For much of my life, I had aimed to avoid overt connections to communism and
communists. Now, a Communist Party member accused me of working in tandem with
the police to discredit the anti-war and peace movements.
In
1995, I wandered about Vietnam, witnessed the ways that the Vietnamese
Communist Party ran a capitalist economy and listened to idealistic Communists
denounce the betrayal of communist values. They insisted I not use their real
names in any report I wrote for fear of reprisals. On the street where I stayed
in a hotel—and met men who had fought against the French in the 1950s—a
loudspeaker broadcast the International every morning to wake citizens and
prompt them to go to work.
A
decade later, in France to promote the publication in French of my book about
marijuana, French anarchists were the only lefties to host me and to help
publicize Marijuanaland: Dispatches from an American War. French cops sat in a
car parked outside an anarchist bookstore that featured my books and kept tabs
on everyone who came and went. The anarchists ignored them and went about their
daily activities.
The
host of an anarchist radio show, who had invited me to be on the air, insisted
I meet him at a stop on the Paris Metro and then walk to the studio to make
sure we weren’t tailed. I was reminded of the New York Red Squad and the FBI
agents who monitored my activities all through the 1960s and 1970s, and
compiled a file on me, which I obtained under the Freedom of Information Act
(FOIA).
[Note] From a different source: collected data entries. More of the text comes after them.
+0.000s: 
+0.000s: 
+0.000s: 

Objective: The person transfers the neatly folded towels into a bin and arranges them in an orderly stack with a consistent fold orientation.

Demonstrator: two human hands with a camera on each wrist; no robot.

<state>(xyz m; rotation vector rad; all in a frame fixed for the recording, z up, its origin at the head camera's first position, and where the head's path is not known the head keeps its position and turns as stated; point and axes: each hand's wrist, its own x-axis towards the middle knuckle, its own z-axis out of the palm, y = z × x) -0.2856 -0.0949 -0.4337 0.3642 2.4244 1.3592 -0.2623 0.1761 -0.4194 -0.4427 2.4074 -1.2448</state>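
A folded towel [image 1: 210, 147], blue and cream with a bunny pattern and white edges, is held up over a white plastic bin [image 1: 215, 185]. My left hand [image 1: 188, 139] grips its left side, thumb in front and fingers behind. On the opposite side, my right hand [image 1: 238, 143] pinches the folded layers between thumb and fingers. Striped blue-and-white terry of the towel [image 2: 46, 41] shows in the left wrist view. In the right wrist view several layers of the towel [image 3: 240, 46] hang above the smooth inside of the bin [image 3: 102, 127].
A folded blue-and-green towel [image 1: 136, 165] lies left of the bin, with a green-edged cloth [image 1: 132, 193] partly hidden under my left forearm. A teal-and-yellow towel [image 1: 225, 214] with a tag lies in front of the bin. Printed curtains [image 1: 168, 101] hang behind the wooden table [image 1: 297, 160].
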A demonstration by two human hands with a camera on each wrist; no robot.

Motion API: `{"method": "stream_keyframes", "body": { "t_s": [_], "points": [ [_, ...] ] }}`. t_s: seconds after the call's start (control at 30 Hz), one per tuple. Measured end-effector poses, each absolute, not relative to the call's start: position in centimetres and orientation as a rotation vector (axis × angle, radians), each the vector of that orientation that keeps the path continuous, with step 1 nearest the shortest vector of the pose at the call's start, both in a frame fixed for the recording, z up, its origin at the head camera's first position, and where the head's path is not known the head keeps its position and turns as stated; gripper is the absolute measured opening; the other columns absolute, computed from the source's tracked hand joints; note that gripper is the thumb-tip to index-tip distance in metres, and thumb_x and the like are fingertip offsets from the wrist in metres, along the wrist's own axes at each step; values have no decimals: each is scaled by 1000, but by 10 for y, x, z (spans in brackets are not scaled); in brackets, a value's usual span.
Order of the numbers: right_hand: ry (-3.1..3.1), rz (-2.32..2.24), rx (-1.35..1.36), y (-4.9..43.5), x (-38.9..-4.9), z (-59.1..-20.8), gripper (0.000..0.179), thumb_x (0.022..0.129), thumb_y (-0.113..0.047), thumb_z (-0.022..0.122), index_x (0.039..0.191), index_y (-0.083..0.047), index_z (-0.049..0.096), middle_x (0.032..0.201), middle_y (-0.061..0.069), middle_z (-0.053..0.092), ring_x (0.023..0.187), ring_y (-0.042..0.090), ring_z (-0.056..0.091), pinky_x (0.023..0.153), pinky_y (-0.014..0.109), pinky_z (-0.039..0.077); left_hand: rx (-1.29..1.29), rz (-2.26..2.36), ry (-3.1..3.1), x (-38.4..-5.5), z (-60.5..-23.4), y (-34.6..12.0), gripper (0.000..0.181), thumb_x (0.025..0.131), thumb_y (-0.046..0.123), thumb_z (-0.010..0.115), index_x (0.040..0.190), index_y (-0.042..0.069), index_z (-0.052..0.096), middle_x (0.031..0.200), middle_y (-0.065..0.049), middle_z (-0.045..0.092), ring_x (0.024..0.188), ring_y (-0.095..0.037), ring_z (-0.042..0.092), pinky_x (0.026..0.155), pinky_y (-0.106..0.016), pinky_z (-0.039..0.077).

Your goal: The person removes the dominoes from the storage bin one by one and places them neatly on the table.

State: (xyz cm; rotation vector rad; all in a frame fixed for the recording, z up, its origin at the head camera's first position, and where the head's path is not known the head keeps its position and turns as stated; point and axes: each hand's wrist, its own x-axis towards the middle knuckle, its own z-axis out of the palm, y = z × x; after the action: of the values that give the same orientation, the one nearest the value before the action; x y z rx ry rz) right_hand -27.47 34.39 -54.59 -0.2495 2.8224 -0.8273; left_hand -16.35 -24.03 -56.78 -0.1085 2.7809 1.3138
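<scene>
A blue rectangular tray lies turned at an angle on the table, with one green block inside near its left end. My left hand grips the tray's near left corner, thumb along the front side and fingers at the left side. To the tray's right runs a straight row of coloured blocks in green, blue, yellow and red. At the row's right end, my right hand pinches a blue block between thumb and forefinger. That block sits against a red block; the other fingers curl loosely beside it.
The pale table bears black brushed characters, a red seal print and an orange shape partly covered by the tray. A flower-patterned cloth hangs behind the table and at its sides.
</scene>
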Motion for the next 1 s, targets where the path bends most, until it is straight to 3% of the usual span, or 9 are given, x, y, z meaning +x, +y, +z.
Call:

Much of it was redacted, though agents seemed to think I was a
communist. J. Edgar Hoover would insist that New Left organizations were funded
and directed from Moscow.
In
Bordeaux in 2010, French anarchists took me to the four-story house and
headquarters which they inherited from Spanish anarchists who had fled from
Franco and fascists in the late 1930s. I was in good company; fed and housed
and welcomed as a comrade. As a lefty and an internationalist, I had been
embraced by lefties in Italy in the 1960s.
“Anarchism,”
one of my hosts explained, “means community control, by, of and for the people
of power, money, politics, cultural activities, the police and tourism.” I
remember that as a boy, my father liked to quote Marx, who said that the
communist society of the future would be guided by a slogan I can still live
by, “From each according to his ability, to each according to his needs.”